### [Recorded information]

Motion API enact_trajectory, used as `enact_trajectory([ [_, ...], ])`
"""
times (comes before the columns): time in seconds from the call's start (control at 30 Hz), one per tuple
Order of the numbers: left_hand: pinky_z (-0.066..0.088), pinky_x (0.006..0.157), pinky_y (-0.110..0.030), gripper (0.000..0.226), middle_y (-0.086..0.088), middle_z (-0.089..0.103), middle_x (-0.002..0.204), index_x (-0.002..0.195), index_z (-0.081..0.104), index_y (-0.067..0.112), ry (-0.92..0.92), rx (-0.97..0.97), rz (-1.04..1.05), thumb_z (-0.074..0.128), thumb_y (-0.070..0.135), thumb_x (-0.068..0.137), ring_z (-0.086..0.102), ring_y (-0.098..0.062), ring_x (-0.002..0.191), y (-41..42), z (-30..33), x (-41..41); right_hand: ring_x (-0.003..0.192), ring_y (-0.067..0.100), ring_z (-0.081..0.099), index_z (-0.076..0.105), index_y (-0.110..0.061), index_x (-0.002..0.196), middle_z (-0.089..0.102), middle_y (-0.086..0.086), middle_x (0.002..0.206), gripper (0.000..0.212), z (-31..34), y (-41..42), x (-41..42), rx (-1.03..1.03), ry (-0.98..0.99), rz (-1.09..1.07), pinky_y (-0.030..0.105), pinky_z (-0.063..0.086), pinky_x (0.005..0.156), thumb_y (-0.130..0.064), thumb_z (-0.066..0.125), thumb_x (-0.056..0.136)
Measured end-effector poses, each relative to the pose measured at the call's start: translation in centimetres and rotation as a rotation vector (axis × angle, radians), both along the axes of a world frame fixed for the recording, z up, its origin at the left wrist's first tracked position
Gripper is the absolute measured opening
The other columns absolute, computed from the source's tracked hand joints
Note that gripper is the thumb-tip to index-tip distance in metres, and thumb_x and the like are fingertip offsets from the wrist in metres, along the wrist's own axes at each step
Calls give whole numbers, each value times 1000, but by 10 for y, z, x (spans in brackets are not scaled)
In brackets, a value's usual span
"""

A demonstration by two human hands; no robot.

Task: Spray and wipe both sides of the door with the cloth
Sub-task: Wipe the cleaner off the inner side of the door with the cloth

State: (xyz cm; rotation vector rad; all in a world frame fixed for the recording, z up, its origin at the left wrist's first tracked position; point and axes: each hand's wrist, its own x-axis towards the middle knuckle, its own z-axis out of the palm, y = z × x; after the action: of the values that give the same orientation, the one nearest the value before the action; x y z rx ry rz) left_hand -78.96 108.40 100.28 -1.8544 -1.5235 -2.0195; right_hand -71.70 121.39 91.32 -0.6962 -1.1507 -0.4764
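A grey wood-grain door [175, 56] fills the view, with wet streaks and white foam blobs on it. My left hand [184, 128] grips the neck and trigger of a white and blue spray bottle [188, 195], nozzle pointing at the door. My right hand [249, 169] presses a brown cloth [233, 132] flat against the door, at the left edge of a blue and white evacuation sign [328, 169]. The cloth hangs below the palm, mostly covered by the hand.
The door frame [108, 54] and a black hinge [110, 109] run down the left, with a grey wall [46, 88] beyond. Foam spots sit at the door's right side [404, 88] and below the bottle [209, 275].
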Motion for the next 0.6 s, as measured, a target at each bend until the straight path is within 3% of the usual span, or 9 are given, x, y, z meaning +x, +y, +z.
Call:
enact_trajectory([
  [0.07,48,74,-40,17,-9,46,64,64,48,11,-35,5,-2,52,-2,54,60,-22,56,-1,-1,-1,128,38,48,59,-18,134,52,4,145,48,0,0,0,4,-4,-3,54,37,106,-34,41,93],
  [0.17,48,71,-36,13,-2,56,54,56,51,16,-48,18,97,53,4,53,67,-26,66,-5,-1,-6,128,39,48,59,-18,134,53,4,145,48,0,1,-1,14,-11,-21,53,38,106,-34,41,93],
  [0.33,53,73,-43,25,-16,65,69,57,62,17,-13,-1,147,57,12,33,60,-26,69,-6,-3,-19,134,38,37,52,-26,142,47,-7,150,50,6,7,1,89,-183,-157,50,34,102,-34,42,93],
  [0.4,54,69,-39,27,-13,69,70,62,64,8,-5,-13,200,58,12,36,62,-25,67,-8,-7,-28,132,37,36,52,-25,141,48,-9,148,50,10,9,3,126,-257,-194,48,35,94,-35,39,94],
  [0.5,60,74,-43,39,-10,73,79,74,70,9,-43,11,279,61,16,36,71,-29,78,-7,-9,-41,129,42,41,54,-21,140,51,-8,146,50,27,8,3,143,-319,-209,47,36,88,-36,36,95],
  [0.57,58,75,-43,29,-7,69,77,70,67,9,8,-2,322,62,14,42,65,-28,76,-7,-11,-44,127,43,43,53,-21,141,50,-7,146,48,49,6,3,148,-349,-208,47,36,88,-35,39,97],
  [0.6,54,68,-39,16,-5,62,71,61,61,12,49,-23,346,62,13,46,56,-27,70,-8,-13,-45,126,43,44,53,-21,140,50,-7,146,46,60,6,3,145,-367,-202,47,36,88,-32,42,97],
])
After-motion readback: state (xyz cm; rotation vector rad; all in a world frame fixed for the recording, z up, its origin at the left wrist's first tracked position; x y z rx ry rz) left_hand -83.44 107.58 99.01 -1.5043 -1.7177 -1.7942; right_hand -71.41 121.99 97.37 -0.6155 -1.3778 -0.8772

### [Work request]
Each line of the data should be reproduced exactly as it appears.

### [Finished exercise]
Motion API enact_trajectory, used as `enact_trajectory([ [_, ...], ])`
"""
times (comes before the columns): time in seconds from the call's start (control at 30 Hz), one per tuple
Order of the numbers: left_hand: pinky_z (-0.066..0.088), pinky_x (0.006..0.157), pinky_y (-0.110..0.030), gripper (0.000..0.226), middle_y (-0.086..0.088), middle_z (-0.089..0.103), middle_x (-0.002..0.204), index_x (-0.002..0.195), index_z (-0.081..0.104), index_y (-0.067..0.112), ry (-0.92..0.92), rx (-0.97..0.97), rz (-1.04..1.05), thumb_z (-0.074..0.128), thumb_y (-0.070..0.135), thumb_x (-0.068..0.137), ring_z (-0.086..0.102), ring_y (-0.098..0.062), ring_x (-0.002..0.191), y (-41..42), z (-30..33), x (-41..41); right_hand: ring_x (-0.003..0.192), ring_y (-0.067..0.100), ring_z (-0.081..0.099), index_z (-0.076..0.105), index_y (-0.110..0.061), index_x (-0.002..0.196), middle_z (-0.089..0.102), middle_y (-0.086..0.086), middle_x (0.002..0.206), gripper (0.000..0.212), z (-31..34), y (-41..42), x (-41..42), rx (-1.03..1.03), ry (-0.98..0.99), rz (-1.09..1.07), pinky_y (-0.030..0.105), pinky_z (-0.063..0.086), pinky_x (0.005..0.156), thumb_y (-0.130..0.064), thumb_z (-0.066..0.125), thumb_x (-0.056..0.136)
Measured end-effector poses, each relative to the pose measured at the call's start: translation in centimetres and rotation as a rotation vector (axis × angle, radians), both along the axes of a world frame fixed for the recording, z up, its origin at the left wrist's first tracked position
Gripper is the absolute measured opening
The other columns absolute, computed from the source's tracked hand joints
Note that gripper is the thumb-tip to index-tip distance in metres, and thumb_x and the like are fingertip offsets from the wrist in metres, along the wrist's own axes at each step
Calls give whole numbers, each value times 1000, but by 10 for y, z, x (spans in brackets are not scaled)
In brackets, a value's usual span
"""

A demonstration by two human hands; no robot.

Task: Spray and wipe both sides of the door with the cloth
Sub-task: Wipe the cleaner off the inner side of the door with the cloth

State: (xyz cm; rotation vector rad; all in a world frame fixed for the recording, z up, its origin at the left wrist's first tracked position; point and axes: each hand's wrist, its own x-axis towards the middle knuckle, its own z-axis out of the palm, y = z × x; after the action: of the values that give the same orientation, the one nearest the value before the action; x y z rx ry rz) left_hand -78.96 108.40 100.28 -1.8544 -1.5235 -2.0195; right_hand -71.70 121.39 91.32 -0.6962 -1.1507 -0.4764
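A grey wood-grain door [175, 56] fills the view, with wet streaks and white foam blobs on it. My left hand [184, 128] grips the neck and trigger of a white and blue spray bottle [188, 195], nozzle pointing at the door. My right hand [249, 169] presses a brown cloth [233, 132] flat against the door, at the left edge of a blue and white evacuation sign [328, 169]. The cloth hangs below the palm, mostly covered by the hand.
The door frame [108, 54] and a black hinge [110, 109] run down the left, with a grey wall [46, 88] beyond. Foam spots sit at the door's right side [404, 88] and below the bottle [209, 275].
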Motion for the next 0.6 s, as measured, a target at each bend until the straight path is within 3% of the usual span, or 9 are given, x, y, z meaning +x, +y, +z.
Call:
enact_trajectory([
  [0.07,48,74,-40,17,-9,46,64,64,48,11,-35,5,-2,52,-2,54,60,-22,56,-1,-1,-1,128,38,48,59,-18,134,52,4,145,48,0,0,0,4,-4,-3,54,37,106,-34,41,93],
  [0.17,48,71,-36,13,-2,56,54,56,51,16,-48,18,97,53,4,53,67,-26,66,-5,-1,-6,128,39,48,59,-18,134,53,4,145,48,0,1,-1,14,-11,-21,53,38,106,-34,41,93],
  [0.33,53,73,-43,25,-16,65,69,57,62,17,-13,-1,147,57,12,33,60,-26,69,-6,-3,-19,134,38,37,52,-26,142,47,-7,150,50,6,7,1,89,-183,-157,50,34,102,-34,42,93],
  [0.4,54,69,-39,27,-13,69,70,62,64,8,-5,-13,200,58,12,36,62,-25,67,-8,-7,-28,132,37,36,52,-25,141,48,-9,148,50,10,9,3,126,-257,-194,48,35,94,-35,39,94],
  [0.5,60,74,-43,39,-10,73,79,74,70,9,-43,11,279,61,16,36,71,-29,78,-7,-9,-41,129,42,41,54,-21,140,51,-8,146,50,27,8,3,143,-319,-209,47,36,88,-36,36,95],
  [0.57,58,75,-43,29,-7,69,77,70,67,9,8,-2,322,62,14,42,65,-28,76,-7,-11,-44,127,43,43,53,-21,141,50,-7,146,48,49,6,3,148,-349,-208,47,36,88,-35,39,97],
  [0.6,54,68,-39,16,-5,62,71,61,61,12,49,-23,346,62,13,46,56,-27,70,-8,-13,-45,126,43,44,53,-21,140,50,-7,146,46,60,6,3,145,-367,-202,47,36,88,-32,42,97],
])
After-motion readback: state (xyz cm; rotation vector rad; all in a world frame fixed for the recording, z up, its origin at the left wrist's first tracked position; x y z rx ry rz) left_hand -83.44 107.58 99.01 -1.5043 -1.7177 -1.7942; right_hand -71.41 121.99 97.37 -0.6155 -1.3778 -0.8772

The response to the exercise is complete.